O VELHO E A CADUQUICE
O Velho e a Caduquice
“ Hoje usa-se uma palavra científica: Mal de Alzheimer. Antigamente era CADUQUICE. Os velhos perdiam a memória. Há, inclusive, uma triste e curiosa doença da memória: ela guarda o que aconteceu há muitos anos e não guarda o que foi dito alguns segundos antes." Lembro de uma conversa com minha tia já velha, era uma conversa sem jeito porque ela ficava repetindo perguntas que havia feito menos de um minuto antes, mas sua memória se esquecera não só da pergunta como também da resposta, e era inútil responder, porque a mesma pergunta seria feita de novo. ” (Rubem Alves).
Os meios de comunicação, embora obcecados pela catequização consumista, acabam, em “Off”, levando as pessoas à reflexão sobre os males que atingem esta Criatura moldada à imagem e semelhança de seu Criador. E entre os males está a CADUQUICE. Atualmente uma renomada emissora, inseriu em sua trama um personagem que começa a sentir as conseqüências dessa doença.
Mas eu sou contador de “causos” e não vou ficar sem deixar o meu testemunho dessa importante fase da vida. No passado, pouco distante, o sertanejo estava também sujeito a esse mal. Meu personagem chamava-se João Esposo, pai de Zé Esposo, marido de “Sabenedita”, famosa parteira na Água da Lagoa e cercanias.
Seu João era carpinteiro afamado. Fazia tudo que se pudesse imaginar usando como matéria prima a madeira. Aos 84 anos, embora miúdo e de corpo enxuto, livre de gordurinhas, ainda pegava empreitas na lida em que era considerado “Mestre”. (atenção A Semana: cont. na próxima edição)

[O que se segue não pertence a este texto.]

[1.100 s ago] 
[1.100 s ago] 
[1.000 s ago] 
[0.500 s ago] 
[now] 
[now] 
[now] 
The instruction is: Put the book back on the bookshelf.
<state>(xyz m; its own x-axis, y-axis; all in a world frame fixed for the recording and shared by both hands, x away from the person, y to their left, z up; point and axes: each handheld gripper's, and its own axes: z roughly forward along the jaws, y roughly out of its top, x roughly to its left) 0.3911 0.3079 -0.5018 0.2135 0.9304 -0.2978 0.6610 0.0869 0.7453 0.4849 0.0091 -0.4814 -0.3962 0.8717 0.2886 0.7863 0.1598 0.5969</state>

Seu Hilário, morador da mesma Água, resolveu entrar no ramo da produção de cachaça, mercadoria de demanda elevada em casas dos roceiros e botecos dos “patrimonhos”. Partiu para a execução do projeto e uma das peças mais importantes do empreendimento era o COCHO, vasilhame destinado ao processo de fermentação da garapa. Madeira era o que não faltava, mas tal apetrecho requeria um tronco avantajado. Paineira era a solução, não só pelas medidas exigidas, mas também por ser macia e fácil de trabalhar. Devia ser em peça única, como era de costume, e de tamanho que comportasse pelo menos 5 mil litros de garapa. Quatro juntas de bois arrastaram o grande tronco ( 8 m de comprimento e diâmetro de 2,5 m) e o deixaram em frente à casa do carpinteiro na sombra de uma gigantesca Santa Bárbara. A obra não tinha prazo para entrega, mas também não podia acompanhar a pouca pressa exigida na construção de capelas.
No dia seguinte munido de uma escadinha, uma enxó, um bom formão e um pesado macete, subiu no topo do solitário tronco. Não podia deixar de lado uma moringa com água acompanhada de uma canequinha de alumínio e mais um bom pedaço de fumo de corda, “uma cabeça de paia de mio”, um canivete e uma binga.
Sem alarde a obra começou com a retirada de grandes cavacos. Com paciência de monge, o trabalho foi sendo executado, sempre de cócoras, postura preferida pelos caipiras e,no caso deste, favorecido pelo tipo físico . Os dias foram passando. Só parava em dia de chuva pesada. Quanto mais a obra evoluía menos do carpinteiro se podia ver. Sumiram as pernas, depois a cintura, os braços acompanhados dos ombros, a cabeça e por último o cocuruto do chapéu. Depois só a fumaça do cigarro de palha e os cavacos que eram descartados um a um. Ouvia-se além do ruído da enxó e do macete, uma enfadonha canção de cunho religioso: “...no céu, no céu, como minha Mãe estarei...”
Certo dia, Seu Hilário que passava com freqüência para fiscalizar o andamento da obra,encontrou o artesão sentado num cepo com os cotovelos apoiados nos joelhos e o queixo apoiado nas mãos, numa postura de absoluta e profunda tristeza. Indagado do motivo de tal desânimo, respondeu com voz sumida: “...VAROU NA GRAMA!!!” (oldack/09/04/014). X Nota do Revisor: Meu caro oldack, só hoje dia 12 do corrente, tomei cnhecimento do seu "causo". Posto que atrasado, creio que se você tinha compromisso com o jornal já deve ter publicado, mas fiz alguns reparos mesmo assim .Se o seu personagem quisesse usar enxó com "ch",creio que o cocho seria cavado do mesmo jeito, mas como não é você que vai usar o instrumento em questão porque seu instrumento é outro bem mais leve, embora não de mais fácil mnuseio, prefira enxó com X ,que até pode lembrar o cabo da dita cuja. Um abraço.